:: WORK TO COMPLETE ::
Copy the data exactly as it appears, and do not include any pictures.

:: COLLECTED DATA ::
▬▬▬▬▬▬
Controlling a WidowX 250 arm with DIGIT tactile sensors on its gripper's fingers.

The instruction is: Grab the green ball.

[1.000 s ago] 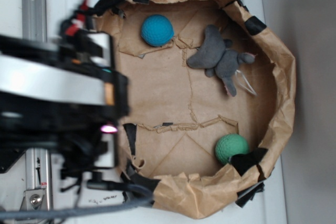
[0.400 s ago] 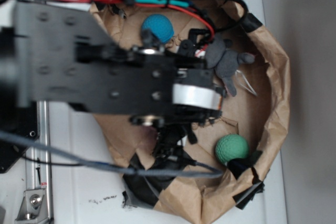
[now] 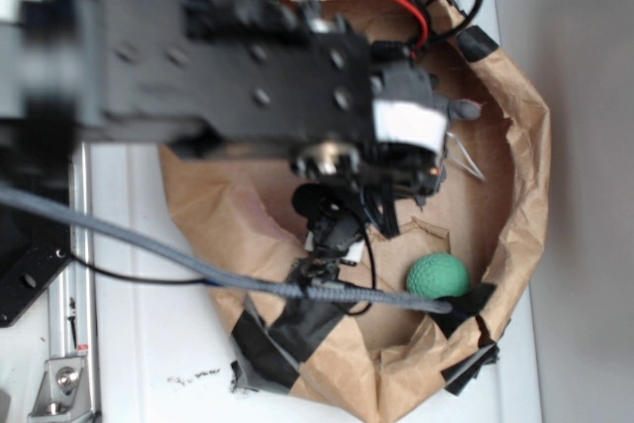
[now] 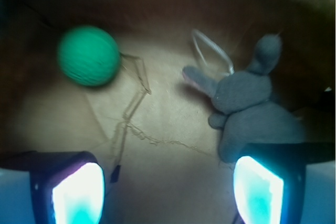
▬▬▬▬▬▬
:: OUTPUT OF THE EXERCISE ::
Controlling a WidowX 250 arm with DIGIT tactile sensors on its gripper's fingers.

The instruction is: Grab the green ball.

[1.000 s ago] 
[0.400 s ago] 
[now] 
[now] 

There is nothing further to this exercise.